* **Your objective**
The word "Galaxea" may appear in some of the lines below. State how many lines contain it, and write only that number.

* **Material provided**

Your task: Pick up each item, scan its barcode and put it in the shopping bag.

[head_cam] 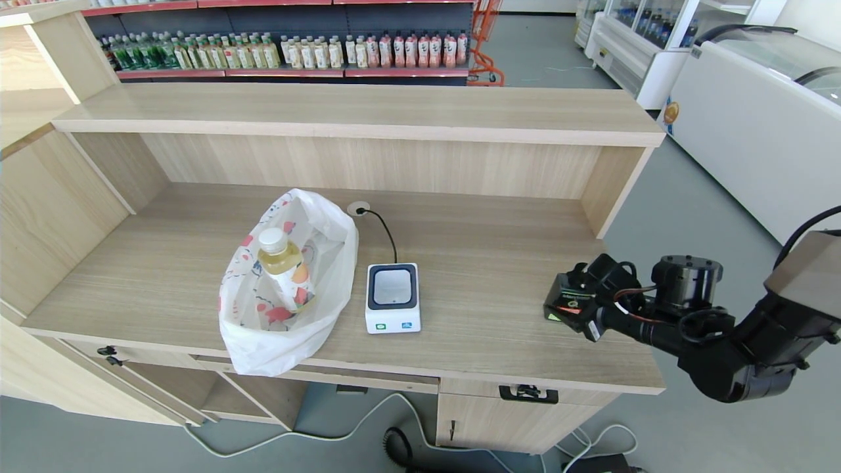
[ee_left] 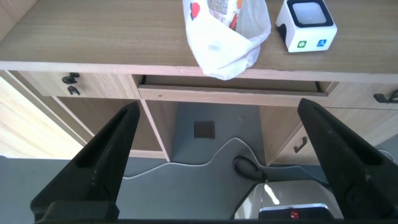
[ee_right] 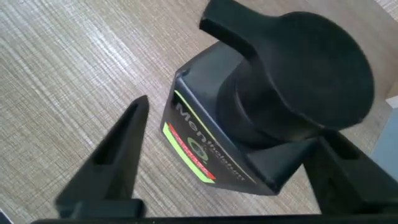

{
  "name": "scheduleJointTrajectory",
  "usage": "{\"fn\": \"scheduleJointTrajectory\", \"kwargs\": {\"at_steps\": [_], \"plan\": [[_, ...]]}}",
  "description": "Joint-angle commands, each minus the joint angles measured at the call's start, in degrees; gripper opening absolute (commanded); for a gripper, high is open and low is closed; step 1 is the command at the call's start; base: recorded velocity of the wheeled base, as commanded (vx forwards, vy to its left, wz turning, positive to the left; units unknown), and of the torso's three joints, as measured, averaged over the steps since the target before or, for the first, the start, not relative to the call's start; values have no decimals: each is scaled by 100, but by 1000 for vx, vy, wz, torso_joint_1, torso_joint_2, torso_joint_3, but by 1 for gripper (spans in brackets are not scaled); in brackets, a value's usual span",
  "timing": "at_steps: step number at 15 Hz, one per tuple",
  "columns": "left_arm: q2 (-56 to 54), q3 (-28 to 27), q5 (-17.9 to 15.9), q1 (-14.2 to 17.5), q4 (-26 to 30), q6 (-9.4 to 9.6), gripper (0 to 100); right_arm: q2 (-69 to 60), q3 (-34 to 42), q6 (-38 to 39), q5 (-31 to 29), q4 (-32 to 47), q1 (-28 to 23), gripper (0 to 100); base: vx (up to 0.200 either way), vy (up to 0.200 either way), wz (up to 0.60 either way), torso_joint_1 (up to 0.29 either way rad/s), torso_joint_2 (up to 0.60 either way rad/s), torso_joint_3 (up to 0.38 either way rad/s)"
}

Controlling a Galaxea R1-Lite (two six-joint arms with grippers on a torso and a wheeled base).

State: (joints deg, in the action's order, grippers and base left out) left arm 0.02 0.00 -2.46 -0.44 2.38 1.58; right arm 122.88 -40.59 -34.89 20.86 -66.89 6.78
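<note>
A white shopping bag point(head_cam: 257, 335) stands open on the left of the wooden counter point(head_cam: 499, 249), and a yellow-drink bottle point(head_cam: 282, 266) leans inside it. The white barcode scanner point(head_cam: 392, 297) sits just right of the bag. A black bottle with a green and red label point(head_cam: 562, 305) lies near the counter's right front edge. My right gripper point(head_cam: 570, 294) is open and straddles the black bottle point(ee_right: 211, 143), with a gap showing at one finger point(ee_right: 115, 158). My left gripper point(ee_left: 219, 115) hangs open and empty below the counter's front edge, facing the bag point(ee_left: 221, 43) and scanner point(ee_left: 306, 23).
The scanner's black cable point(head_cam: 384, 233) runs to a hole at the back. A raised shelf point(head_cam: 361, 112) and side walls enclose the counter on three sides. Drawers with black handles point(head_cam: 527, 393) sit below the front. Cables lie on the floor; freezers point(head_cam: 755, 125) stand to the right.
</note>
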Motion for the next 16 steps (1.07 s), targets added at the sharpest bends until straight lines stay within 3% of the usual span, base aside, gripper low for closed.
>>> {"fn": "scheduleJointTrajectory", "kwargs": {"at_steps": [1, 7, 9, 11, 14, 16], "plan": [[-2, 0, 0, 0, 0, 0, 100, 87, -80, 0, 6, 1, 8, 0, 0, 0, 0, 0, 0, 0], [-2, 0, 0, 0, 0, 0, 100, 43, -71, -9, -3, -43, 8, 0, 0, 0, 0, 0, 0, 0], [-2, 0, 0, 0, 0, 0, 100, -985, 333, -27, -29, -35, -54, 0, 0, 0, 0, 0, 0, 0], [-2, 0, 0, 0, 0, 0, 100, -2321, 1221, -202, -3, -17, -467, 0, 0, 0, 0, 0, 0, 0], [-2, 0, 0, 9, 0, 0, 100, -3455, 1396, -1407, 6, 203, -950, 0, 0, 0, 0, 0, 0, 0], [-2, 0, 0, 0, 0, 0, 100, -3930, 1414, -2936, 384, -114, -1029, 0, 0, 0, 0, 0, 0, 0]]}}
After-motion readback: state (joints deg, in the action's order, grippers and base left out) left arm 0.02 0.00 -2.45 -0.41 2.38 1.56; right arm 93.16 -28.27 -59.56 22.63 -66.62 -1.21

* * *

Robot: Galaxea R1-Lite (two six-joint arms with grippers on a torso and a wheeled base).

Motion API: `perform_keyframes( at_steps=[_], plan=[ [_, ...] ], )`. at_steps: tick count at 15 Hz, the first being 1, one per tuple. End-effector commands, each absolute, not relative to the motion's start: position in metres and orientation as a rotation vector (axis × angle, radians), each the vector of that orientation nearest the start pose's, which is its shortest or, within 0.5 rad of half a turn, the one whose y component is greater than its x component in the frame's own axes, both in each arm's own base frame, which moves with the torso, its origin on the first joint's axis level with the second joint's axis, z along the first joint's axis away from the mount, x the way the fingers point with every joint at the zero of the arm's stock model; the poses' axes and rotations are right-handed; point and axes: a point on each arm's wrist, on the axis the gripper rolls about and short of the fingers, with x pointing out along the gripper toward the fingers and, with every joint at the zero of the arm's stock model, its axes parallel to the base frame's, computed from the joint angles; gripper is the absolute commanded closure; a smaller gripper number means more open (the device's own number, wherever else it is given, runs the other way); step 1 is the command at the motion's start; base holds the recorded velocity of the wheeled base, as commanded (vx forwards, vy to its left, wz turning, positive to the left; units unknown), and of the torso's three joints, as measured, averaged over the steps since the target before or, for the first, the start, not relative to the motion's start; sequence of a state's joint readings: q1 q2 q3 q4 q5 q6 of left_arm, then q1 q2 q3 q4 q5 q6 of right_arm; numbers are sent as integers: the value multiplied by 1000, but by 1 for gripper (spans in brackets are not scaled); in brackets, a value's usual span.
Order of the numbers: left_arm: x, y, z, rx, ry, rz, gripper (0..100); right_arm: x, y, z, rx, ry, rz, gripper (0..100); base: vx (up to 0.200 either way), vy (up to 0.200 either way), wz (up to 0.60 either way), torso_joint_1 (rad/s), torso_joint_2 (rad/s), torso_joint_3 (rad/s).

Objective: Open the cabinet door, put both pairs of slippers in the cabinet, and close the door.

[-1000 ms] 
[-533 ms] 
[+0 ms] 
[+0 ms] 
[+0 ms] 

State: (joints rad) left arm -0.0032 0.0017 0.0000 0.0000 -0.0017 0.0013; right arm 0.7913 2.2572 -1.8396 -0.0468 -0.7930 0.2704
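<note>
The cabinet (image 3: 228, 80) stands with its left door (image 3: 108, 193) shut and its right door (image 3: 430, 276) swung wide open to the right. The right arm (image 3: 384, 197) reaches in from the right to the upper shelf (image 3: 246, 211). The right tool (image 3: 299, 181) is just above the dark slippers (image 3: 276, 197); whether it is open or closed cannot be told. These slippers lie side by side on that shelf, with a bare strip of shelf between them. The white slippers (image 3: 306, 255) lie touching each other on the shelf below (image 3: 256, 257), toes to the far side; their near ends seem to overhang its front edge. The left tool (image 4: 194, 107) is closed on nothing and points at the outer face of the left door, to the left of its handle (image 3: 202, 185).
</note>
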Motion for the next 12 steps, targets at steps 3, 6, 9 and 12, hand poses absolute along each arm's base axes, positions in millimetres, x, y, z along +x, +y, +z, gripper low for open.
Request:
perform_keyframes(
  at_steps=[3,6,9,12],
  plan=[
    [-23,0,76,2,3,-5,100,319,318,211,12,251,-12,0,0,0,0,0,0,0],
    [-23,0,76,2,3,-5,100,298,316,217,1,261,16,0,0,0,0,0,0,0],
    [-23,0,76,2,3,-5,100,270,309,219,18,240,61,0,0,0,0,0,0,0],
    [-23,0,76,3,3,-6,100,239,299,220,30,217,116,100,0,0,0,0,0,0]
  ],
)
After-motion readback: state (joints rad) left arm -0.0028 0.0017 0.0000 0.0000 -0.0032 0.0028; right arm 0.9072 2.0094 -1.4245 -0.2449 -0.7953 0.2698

* **Exercise output**
2